What we cannot do is allow ourselves to think that the only place human error can be effectively dealt with is at the individual worker level. That approach to BBS falls prey to the problems inherent in misinterpreting the weak link problem. So where is the most effective point of control, if not at the point of failure? It is back where all aspects of the workplace are actually controlled, at the heart of the management system governing the organization.

Consider the following example. A large trucking company has a policy to fire any driver who has a "preventable" traffic accident. This in fact keeps that driver from having another accident (for that company), but does nothing to improve the performance of the company's remaining drivers. If the same company determines the root causes and points of control leading to the first accident, effective remedial actions will have a positive effect on all of the company's drivers. Which approach makes more sense? It depends on whether you want to address only the broken link, or the whole "chain system." Most of us shouldn't have much trouble making the most effective choice.

Avoiding Pitfalls

We have looked at three ways that the chain of events analogy is commonly misused. In each of these areas, we have seen that these problems can keep us from finding useful solutions to incident prevention. As in so many other situations, the very problems themselves contain the seeds of their own solutions. The chain analogy can be a useful tool in dealing with incidents, but only if we avoid the pitfalls to which its traditional interpretation can lead. There are key aspects to consider in making sure we get it right:

Recognize the multivariable nature of incident causation. Avoid the trap of thinking that there is only one path to an incident and that any change made along the way will provide adequate protection against recurrence.

Understand the Principle of Multiple Causes. Look for all the causes of an incident, not just at the failed link in the chain. Make sure you find root causes as well as direct causes, and don't mistake human error as a root cause.

Realize the point of failure and the point of control are not necessarily the same. Seek to understand the problem as part of the overall system, and identify where the system itself can be best controlled.

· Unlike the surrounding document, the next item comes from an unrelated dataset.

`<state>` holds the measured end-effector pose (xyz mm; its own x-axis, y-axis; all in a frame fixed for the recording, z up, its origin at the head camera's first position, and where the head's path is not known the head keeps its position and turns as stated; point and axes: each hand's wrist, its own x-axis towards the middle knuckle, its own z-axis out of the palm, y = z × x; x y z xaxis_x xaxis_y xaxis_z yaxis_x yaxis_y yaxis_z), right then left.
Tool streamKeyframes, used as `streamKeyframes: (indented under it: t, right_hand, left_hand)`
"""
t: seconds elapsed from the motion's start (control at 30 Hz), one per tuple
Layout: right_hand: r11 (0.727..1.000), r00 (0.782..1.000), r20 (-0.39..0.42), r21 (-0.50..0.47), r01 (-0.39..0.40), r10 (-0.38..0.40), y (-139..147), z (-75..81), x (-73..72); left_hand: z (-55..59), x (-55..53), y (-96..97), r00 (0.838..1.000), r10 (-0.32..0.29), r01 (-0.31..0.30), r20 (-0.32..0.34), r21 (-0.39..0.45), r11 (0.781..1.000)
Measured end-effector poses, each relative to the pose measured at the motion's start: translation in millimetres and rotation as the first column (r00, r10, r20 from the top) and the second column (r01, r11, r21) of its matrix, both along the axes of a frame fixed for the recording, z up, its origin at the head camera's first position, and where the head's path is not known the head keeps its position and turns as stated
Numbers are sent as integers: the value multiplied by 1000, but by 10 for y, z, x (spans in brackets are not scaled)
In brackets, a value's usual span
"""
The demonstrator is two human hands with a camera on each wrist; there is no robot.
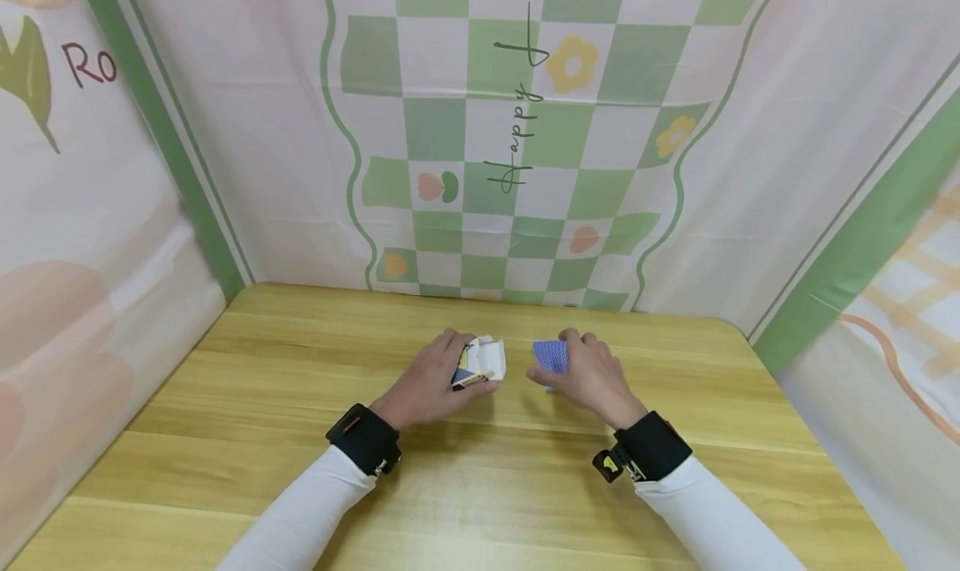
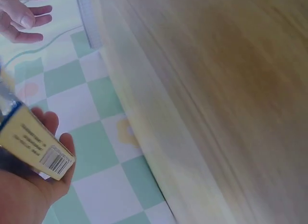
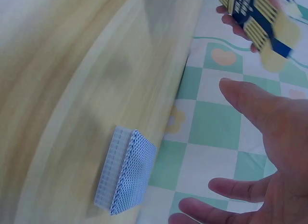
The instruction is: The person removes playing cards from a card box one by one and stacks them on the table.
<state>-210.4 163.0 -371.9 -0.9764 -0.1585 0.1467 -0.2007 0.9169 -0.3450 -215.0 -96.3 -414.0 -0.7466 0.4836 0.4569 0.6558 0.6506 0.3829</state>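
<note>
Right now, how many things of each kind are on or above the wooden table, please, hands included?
Hands: 2 (left hand, right hand)
Card boxes: 1 (card box, gripped by the left hand, flap open)
Card decks: 1 (deck of blue-backed cards, standing on edge on the table by the right hand)
Total: 4

Staged recording booth, not lived-in room. Light wooden table point(image 1: 300, 438) boxed in on three sides by printed cloth backdrops point(image 1: 525, 137): green-white checks, flowers, hearts, script lettering "Happy". Side panels point(image 1: 75, 262) hang as loose sheets with green borders. Person wears wrist-mounted cameras on black straps point(image 1: 365, 436).
</note>
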Motion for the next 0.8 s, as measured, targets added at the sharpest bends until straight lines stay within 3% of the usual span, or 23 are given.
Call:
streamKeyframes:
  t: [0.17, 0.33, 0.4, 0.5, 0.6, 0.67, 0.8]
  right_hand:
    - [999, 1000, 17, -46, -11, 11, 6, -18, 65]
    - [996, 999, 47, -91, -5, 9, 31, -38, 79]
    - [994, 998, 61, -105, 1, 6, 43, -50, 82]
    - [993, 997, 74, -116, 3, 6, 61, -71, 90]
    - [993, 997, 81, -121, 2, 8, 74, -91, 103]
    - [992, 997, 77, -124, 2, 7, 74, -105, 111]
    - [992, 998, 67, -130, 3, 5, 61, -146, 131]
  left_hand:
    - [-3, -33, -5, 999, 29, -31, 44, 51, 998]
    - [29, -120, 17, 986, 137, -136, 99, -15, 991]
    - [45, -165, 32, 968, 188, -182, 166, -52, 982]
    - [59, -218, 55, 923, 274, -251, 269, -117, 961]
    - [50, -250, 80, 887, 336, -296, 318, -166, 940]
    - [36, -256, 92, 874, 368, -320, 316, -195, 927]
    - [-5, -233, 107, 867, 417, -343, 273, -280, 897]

When incidents are looked at in this manner, great success can be achieved. Instead of misleading us, the chain analogy can be an effective component in our toolbox, joining timelines, Ishikawa (fishbone) diagrams, and various other analysis techniques as vital ways to help solve problems. Edmund Burke, the English political philosopher, said, "Experience is the school of mankind, and they will learn at no other." Almost all of us have experience in thinking about or using the chain analogy. We need not abandon or ignore this experience, but we do need to rethink how we use it in interpreting events. When we use the chain analogy properly, it will become a more useful way to help us find the solutions to new and ever more complex problems. Effective controls to the causes of incidents can and must be found. We can't afford to do less in a world of hazards ready to lead to serious workplace incidents.

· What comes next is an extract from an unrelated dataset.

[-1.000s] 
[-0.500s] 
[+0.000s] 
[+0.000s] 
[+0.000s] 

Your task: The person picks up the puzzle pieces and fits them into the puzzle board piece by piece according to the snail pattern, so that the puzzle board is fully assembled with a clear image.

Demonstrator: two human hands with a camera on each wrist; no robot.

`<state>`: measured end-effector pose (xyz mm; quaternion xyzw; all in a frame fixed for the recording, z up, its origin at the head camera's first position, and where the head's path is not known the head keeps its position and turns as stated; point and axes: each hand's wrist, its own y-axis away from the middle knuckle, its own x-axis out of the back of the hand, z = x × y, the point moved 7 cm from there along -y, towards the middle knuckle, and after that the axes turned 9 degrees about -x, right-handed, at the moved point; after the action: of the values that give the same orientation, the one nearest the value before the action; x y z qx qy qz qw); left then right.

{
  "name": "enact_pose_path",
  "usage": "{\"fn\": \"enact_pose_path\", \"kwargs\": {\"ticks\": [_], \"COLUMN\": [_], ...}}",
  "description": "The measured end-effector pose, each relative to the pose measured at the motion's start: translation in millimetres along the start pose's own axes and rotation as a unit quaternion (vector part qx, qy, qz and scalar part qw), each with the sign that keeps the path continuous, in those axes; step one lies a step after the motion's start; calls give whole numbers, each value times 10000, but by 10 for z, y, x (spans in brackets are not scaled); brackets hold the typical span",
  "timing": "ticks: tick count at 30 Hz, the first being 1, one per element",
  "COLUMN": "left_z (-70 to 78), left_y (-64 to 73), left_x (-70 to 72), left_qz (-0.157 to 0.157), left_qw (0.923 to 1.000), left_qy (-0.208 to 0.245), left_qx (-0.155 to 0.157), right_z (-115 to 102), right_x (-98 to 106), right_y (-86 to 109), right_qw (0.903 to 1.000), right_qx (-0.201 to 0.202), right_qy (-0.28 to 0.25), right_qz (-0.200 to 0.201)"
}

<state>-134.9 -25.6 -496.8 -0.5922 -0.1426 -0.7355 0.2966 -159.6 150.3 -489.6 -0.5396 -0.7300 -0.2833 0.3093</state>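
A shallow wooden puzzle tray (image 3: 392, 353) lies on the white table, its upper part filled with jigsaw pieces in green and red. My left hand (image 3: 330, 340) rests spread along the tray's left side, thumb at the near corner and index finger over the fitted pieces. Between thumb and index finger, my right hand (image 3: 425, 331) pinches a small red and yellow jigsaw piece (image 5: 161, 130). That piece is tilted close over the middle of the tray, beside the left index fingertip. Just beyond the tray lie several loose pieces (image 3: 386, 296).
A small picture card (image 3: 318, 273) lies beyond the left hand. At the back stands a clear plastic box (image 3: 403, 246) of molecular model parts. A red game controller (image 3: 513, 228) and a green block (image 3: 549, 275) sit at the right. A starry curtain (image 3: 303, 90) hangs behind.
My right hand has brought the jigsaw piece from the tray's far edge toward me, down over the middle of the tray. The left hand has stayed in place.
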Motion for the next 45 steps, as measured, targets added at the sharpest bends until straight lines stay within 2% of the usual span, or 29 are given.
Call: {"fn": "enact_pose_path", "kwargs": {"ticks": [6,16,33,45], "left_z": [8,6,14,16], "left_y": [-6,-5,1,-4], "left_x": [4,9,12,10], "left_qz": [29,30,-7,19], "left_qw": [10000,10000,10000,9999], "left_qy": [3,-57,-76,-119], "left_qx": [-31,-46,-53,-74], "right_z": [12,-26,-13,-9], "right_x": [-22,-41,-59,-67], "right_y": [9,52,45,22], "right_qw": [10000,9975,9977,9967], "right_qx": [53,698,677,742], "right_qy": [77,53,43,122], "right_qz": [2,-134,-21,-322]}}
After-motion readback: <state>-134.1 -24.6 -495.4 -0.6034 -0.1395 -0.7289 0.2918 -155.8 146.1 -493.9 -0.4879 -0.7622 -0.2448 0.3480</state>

Allan T. Goldberg is a senior risk manager with International Risk Control America (IRCA). His experience as a consultant has covered a broad range of safety and loss control management specialties. These included safety management training, conducting management systems assessments, leading accident investigations for clients, development of custom audit protocols and manuals, and direct consulting projects to facilitate program implementation. He has had numerous articles published in journals such as Occupational Hazards, Professional Safety, and Plant Engineering.